Ein Auszug zur Laudatio für unsere Netzwerksprecherin Erika Trautwein:
Frau Erika Trautwein, deren Sohn an den Folgen von AIDS verstarb, ist Mitbegrunderin und Sprecherin des Netzwerkes der Angehörigen von Menschen mit HIV und AIDS und in dieser Funktion zentrale Ansprechpartnerin im Bundesverband der Deutschen AIDS-Hilfe.

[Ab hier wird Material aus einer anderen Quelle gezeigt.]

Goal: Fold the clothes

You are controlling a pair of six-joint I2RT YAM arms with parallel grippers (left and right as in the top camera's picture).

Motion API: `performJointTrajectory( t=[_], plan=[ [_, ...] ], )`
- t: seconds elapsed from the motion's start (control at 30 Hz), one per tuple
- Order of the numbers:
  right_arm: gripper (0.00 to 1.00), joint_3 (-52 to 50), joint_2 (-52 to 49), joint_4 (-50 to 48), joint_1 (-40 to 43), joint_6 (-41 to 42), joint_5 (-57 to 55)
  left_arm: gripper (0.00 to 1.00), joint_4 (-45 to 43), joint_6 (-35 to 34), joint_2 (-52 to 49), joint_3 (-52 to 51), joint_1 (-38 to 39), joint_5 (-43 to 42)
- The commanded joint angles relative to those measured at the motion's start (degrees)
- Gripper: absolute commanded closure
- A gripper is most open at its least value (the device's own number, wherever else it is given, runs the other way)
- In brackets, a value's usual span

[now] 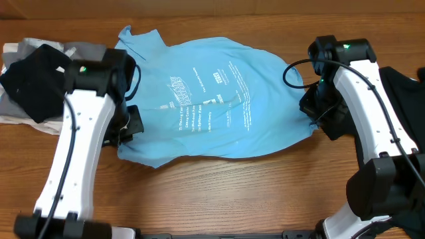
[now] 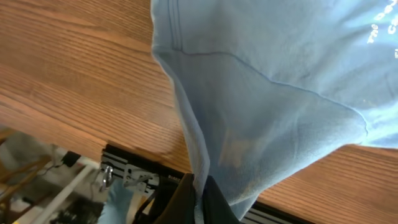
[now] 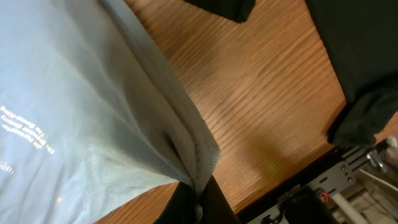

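- The light blue T-shirt (image 1: 212,99) is spread print side up across the middle of the table (image 1: 265,199), right between the two arms.
- The left gripper (image 2: 200,194) is pinched tight on the shirt's near-left edge. In the wrist view the cloth runs straight into the closed fingers and tents up loosely off the wood.
- Same deal for the right gripper (image 3: 198,198): it's clamped on a bunched fold at the shirt's right edge. I can't tell whether either bit is hem or sleeve.
- Handling-wise this looks like thin jersey, so very light and totally floppy. Whatever isn't held is going to sag and drag.
- I'd guess it stretches a little between two grips and wrinkles wherever there's slack. It's not fragile, and it probably clings to the wood rather than slides.
- Best places to grab, I reckon, are hems, seams and corners, where the cloth is doubled. Two holds well apart keep an edge taut, while a pinch mid-panel just lifts a tent.
- A black garment (image 3: 354,56) lies off to the right, apart from the blue shirt, and looks bulkier.
- There's also a dark-and-grey heap (image 1: 33,79) at the far left.
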State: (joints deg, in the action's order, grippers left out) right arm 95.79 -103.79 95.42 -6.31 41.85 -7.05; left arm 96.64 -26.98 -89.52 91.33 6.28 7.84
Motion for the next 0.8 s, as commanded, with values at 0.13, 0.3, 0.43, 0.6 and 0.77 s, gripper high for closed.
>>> performJointTrajectory(
  t=[0.13,0.3,0.43,0.6,0.77],
  plan=[
    [0.96,-2.6,0.8,1.6,0.2,3.2,-1.1,0.96,0.2,-1.3,9.6,-0.1,0.1,-3.8],
    [0.96,-7.0,5.4,0.3,0.2,6.3,-2.1,0.96,0.2,-0.7,12.0,-1.1,0.1,-7.1],
    [0.96,-11.3,10.1,-1.2,0.2,6.2,-2.1,0.96,0.2,-0.2,12.8,-4.8,0.1,-10.3],
    [0.96,-13.5,11.5,-1.2,0.2,6.2,-2.2,0.96,0.2,-0.2,12.8,-10.0,0.1,-11.1],
    [0.96,-14.5,11.5,-2.3,0.2,6.3,-2.1,0.96,0.2,0.2,12.8,-13.4,0.1,-12.9]
  ],
)
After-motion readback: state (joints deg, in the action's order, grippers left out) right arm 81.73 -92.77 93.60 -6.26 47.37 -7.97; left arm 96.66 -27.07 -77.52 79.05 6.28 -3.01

Das Netzwerk der An- und Zugehörigen verfolgt das Ziel, Angehörigen in vergleichbaren Lebenssituationen miteinander ins Gespräch zu bringen, über HIV/AIDS zu informieren und Angehörige zu stärken, über den Verlust des Familienangehörigen hinwegzukommen. Noch immer haben viele Familienangehörige Angst, in ihrem sozialen Umfeld über die HIV-Infektion, die Homosexualität, Drogenkonsum oder Gefängniserfahrungen eines Familienangehörigen zu sprechen. Im Rahmen des Internetauftritts des Netzwerks wird anonyme Beratung angeboten, über Aktivitäten informiert und konkrete Unterstützung gegeben. Über ein Plakat und Flyer macht das Netzwerk in Aidshilfen, Gesundheitsämtern, kirchlichen Einrichtungen und an vielen anderen Orten auf sich aufmerksam. Das bürgerschafliche Engagement, das hier zum Ausdruck kommt und maßgeblich von Erika Trautwein geprägt und begleitet wird, kann durch institutionelle Einrichtungen nicht erbracht werden. Das hohe Maß an Authentizität, erfahrungsbezogener, aber auch fachlicher Kompetenz macht diese Arbeit in Deutschland unersetzbar und im Bereich HIV/AIDS einzigartig.